約1年ぶりの発売となったシャープのノートPC「Mebius」シリーズ。スペックだけ見るとついにNetbook市場に参入か、と思うところだが、世界初となる光センサー液晶の搭載によってノートPCの新たな使い方を提案するオリジナリティあふれる製品となっている。高い完成度の液晶やキーボードなど、抜群の使いやすさも大きな魅力だ。

主な仕様  [CPU] Intel Atom N270(1.60GHz)  [チップセット] Mobile Intel 945GSE Express  [メモリ] 1GB(最大2GB)  [HDD] 160GB  [ディスプレイ] 10.1型ワイド(1,024×600ドット)  [サイズ/重量] 約W260×D190×H23.3~39.8mm/約1.46kg  [OS] Windows Vista Home Basic  [構成例価格] 80,000円前後  [発売日]5月15日予定

タッチパネル機能を備えた光センサー液晶を搭載

すでにひとつのジャンルとして定着しているNetbookを含むミニノート。世界でも高いシェアを持つASUSやエイサーなどが、薄利多売が可能なメーカーだからこそ実現できる価格の安さで日本でも人気を集めているが、2009年になってから国産メーカーの逆襲がはじまった。日本人が求める使いやすさ、デザイン、先進性を備える製品が増えているのだ。

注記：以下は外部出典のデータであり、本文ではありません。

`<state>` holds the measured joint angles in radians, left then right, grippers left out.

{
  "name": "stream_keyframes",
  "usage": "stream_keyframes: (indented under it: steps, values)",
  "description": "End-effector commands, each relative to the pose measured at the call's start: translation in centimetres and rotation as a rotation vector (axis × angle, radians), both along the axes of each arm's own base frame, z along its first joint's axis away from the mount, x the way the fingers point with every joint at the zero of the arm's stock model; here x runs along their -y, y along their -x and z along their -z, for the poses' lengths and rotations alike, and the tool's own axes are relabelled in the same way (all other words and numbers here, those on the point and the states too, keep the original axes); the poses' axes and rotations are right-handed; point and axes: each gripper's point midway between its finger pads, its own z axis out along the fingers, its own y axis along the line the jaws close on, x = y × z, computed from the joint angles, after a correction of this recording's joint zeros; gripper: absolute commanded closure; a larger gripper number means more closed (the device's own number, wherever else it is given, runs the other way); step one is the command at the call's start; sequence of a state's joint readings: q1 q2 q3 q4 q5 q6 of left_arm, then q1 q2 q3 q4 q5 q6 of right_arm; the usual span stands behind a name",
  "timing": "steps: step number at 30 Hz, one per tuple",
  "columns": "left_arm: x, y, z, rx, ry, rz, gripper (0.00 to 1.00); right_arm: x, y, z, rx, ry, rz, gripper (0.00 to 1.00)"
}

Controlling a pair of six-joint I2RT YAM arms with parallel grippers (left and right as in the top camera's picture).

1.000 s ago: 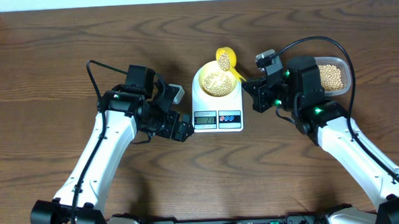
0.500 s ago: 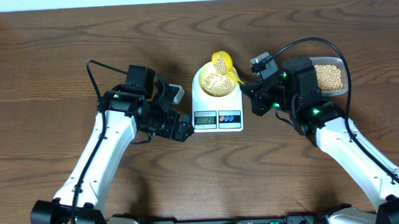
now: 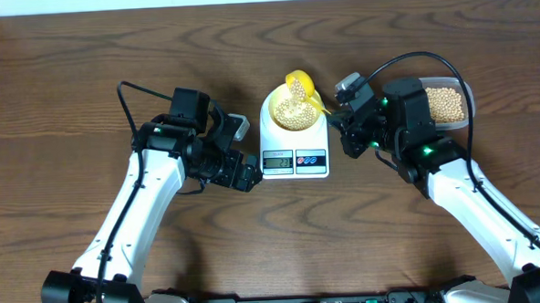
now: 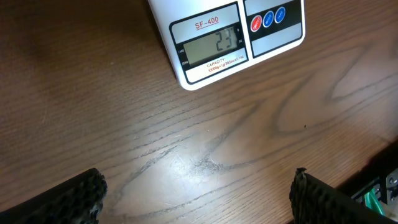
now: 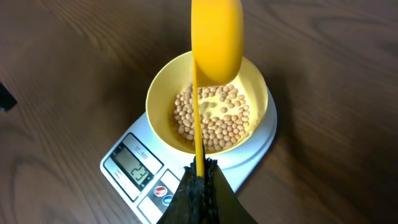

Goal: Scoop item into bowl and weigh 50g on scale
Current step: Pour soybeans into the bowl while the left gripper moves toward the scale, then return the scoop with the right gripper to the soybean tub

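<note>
Found the right gripper clamped tight on the thin handle of the yellow scoop, scoop head tipped over the bowl. Found the left gripper spread wide and empty, hovering over the tabletop just in front of the scale. Located the beans in two places: a shallow heap in the bowl, itself centred on the scale platform, and the stock in the clear tub beside the right arm. Read the display as 23; judged short of target. Judged the beans light, hard, smooth, prone to roll and bounce; not for pinching, only scooping. Judged the scoop stiff and light; recommend gripping at the handle end and keeping the head level in transit. Judged the bowl light, easily nudged off-centre.
</note>
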<state>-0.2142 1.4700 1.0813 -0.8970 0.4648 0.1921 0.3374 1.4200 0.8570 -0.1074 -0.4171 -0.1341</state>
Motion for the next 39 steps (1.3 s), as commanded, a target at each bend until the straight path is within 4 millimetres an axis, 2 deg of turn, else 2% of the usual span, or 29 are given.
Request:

それを象徴していると言えるのが、シャープの「Mebius PC-NJ70A」だ。シャープといえば、圧倒的な薄さで強烈なインパクトを与えたムラマサなど、個性的なノートPCを数多く送り出してきたメーカー。実に1年ぶりとなる新機種も、その流れを感じさせる独創的なモデルだ。

「Mebius PC-NJ70A」は、スペックだけを見ると、ディスプレイが10.1型ワイド液晶(1,024×600ドット)、CPUはIntel Atom N270(1.60GHz)、メモリは1GB、HDDは160GBといわゆるNetbookとほぼ同じ。ただし、OSはWindows XPではなく、Vista Home Basicである点が異なっている程度といえる。

しかし、本機が普通のNetbookと大きく違うのは、タッチパッド部分にPCでは世界初搭載となる「光センサー液晶」を備えていること。これは、簡単にいえばカーソルを動かすためのポインティングデバイスとタッチパネル液晶が一体化したものだ。メインの液晶とは別に、サブ液晶が備わっているモデルともいえる。

この光センサー液晶が、本機をとても面白いものにしている。まず、目を引くのが画面表示の鮮やかさだ。一般的なタッチパネル液晶は、液晶表面に触れたことを感知するタッチセンサー膜を貼り付ける必要があるため、通常の液晶よりも表示の品質が低くなりがちだった。

しかし、光で画面に触れたかどうかを検知する光センサーでは、表面に膜を貼り付けたりする必要がないため、通常の液晶と同じ表示品質を実現。しかも、わずか4型の小さな画面ではあるが、解像度は854×480ドットと高く、65,536色表示が可能となっている。さすが液晶テレビで有名なシャープと思わせる鮮やかさだ。加えて、マルチタッチやジェスチャー操作にも対応している。